# Engine trouble? Please help!



## pjfeltner (Jan 3, 2005)

I drive a 1994 chevrolet caprice (v8, 5.7L)

Today i was exiting a parking lot, and when i went to accelerate and pick up speed, i heard a loud click in my engine, and the car slowed down (The steering went stiff, and i couldnt accelerate). i thought it was my transmission dropping, but when i went to lift the hood, there was a little bit of smoke coming from the big hose to my engine, and the SERPENTINE BELT had snapped. i bought a new serpentine belt and had it installed, but when i go to start the car, i still get that single click noise, and the car wont start. does anyone know what this could possibly be? PLEASE HELP!


----------



## batty_professor (Jul 29, 2004)

Hi, and welcome to TSF. My first thought is that when you lost the serpentine belt, you lost drive to the power steering, water pump, as well as the alternator. There's a good chance you will need to jumpstart the battery as it became discharged as it was used after the belt snapped. This is the simple answer, if this isn't it, then it's gonna get a little more involved. ( also make sure it's not something completely unrelated to the belt, such as the shift lever not all the way into park or neutral pos.)


----------



## elf (Jul 19, 2002)

I have recently learned that the single click, is usually due to a dead battery, or the engine for some reason not getting a good connection to the battery. Check the cables to the battery, or take the battery to autozone and ask if they will test it (they test batteries for free, and if it's dead they will charge it for you).


----------



## Volt-Schwibe (Jan 12, 2003)

yes, i also would suspect the battery.


----------



## pjfeltner (Jan 3, 2005)

*already tried that*

i just bought a brand new battery less than a month ago, and when my battery died before that, it made a continues clicking noise when i went to start, but this just makes one loud click in the engine, and it stops. last night when i had the new serpentine belt installed, the guy who did it, asked me to start the car, and the same clicking happened, and then after that, he tried to jump my car with his, and still nothing happened. what he's trying to say now, is that my engine locked up, because the pulley thats connected to the starter isnt turning like its supposed to (he couldnt turn it manually, or with a wrench). he says i might have to scrap my car, which i really hope i wont have to do. anyone have any other ideas?


----------



## Midnight Tech (Dec 31, 2001)

pjfeltner, I'll consult with some folks on this later today and will attempt to post an answer while at work.
Can you give us an idea of the location on the engine that "click" is coming from?
This *almost* sounds like a broken crankshaft....but if this is the case, it can be replaced.


----------



## batty_professor (Jul 29, 2004)

Didn't Chevy have some flexplate issues in that era? I had a 4.3 V6 (1990) that had the center break out. Sounded like crank had a problem. Perhaps it could get into a bind? If you could get under the car safely, drop the inspection cover and have a look. Also pry on the flywheel to attempt to rotate it. See if it will free up.


----------



## Volt-Schwibe (Jan 12, 2003)

i've seen that flexplate problem, and i noticed it on the 4.3's too, although, all of the small blocks from that era used that same plate.

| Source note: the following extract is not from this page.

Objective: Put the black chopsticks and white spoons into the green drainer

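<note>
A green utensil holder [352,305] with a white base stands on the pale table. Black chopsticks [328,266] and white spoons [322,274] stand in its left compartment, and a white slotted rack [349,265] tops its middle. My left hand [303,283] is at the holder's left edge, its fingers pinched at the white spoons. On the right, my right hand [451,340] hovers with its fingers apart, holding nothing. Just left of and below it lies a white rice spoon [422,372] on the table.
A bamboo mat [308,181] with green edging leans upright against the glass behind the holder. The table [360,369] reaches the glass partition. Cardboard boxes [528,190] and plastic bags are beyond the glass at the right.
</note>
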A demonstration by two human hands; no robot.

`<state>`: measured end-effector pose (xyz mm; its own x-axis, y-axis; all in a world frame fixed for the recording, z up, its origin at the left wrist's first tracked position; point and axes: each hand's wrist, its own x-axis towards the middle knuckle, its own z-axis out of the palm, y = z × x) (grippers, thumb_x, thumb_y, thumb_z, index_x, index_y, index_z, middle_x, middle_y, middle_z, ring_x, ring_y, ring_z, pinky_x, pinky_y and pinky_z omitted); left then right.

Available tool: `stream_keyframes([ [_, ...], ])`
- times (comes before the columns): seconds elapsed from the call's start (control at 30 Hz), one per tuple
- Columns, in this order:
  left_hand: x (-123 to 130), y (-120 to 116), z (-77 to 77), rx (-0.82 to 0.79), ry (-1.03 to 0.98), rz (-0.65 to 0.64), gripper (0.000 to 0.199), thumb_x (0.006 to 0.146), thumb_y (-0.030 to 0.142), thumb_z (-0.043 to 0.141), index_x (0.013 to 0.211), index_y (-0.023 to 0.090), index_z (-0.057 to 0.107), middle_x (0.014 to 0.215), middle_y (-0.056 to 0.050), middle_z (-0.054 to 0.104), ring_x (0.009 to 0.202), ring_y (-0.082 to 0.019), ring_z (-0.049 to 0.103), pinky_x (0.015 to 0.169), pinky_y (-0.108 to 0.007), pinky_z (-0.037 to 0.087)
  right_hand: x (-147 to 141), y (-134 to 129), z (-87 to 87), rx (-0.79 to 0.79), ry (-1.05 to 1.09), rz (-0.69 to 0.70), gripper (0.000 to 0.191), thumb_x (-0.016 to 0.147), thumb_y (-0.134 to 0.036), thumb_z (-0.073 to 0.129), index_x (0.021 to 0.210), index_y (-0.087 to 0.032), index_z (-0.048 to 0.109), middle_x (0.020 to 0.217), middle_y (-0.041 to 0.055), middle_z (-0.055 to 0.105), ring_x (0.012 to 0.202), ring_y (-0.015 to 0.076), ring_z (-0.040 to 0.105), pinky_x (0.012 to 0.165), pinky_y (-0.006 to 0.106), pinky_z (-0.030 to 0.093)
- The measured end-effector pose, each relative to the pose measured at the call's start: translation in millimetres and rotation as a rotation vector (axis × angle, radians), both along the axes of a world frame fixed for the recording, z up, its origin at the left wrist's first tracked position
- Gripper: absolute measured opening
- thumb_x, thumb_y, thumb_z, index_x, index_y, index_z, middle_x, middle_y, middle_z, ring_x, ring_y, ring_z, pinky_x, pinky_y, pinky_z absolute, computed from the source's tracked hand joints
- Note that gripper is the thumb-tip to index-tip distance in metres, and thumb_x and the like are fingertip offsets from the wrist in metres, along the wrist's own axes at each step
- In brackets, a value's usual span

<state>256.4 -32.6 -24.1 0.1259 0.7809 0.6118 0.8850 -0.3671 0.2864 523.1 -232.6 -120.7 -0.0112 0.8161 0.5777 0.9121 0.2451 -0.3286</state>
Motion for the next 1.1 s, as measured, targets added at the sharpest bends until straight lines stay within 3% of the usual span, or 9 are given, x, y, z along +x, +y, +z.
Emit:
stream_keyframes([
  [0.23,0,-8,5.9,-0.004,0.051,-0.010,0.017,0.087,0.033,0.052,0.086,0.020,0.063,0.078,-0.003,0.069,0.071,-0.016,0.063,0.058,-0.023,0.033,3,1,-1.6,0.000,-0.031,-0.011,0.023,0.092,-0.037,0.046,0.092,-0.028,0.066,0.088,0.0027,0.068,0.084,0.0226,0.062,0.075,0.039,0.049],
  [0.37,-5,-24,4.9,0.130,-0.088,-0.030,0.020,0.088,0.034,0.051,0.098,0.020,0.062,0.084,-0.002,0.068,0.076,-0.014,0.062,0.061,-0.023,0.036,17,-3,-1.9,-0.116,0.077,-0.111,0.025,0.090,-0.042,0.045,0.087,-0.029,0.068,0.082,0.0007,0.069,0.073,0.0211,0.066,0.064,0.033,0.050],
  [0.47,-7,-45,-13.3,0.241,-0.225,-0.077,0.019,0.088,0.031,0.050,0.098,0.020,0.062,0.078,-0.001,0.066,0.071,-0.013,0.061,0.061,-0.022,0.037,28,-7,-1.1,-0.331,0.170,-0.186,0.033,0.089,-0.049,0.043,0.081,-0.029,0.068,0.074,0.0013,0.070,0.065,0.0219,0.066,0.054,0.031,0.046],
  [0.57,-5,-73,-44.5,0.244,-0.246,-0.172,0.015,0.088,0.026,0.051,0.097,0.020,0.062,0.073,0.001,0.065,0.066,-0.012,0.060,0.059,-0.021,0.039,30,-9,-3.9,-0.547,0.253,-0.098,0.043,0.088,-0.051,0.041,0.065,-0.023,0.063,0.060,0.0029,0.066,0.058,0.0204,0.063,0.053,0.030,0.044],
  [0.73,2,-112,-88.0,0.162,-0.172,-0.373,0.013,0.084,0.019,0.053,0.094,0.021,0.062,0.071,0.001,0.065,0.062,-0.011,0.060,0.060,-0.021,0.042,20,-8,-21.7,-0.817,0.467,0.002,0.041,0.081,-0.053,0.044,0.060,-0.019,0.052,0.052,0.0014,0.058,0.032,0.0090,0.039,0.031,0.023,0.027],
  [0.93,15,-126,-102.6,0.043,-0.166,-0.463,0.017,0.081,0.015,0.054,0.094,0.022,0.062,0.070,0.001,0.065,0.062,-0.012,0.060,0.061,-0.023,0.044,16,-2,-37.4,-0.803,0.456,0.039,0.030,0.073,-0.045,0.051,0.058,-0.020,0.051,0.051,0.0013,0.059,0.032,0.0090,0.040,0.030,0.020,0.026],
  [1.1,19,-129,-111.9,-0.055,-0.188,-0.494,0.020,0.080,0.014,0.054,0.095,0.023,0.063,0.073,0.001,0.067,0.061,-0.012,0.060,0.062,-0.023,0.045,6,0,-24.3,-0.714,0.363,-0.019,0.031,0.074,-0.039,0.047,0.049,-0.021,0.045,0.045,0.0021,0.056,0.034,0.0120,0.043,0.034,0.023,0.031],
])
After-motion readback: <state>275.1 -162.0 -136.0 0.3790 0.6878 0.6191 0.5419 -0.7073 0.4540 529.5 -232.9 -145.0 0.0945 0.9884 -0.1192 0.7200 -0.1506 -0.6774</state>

however, the single click really confuses me.

that and not being able to turn the motor manually.

it almost sounds to me more like the valves have collided with the pistons.

however, according to all the manuals i can find, none of the chev v8's are succeptable to that particular problem.

the serpentine belt breaking shouldn't have caused this sort of an issue.

the serpentine belt drives the emissions pump, the a/c, the alternator, the power steering, and the water pump.

if the engine locked up, nothing on this belt would have had the spinning force to break the belt, and if one of these devices on the belt locked up, the most that would have happened would be the belt burning off, and that wouldn't cause these failures here. 

is it possible that the belt the mechanic had to replace was the _timing_ belt?


i'd hate to sound accusing, but is this a good mechanic? (replacing a serpentine belt is fairly simple, but the timing belt is a bit harder.)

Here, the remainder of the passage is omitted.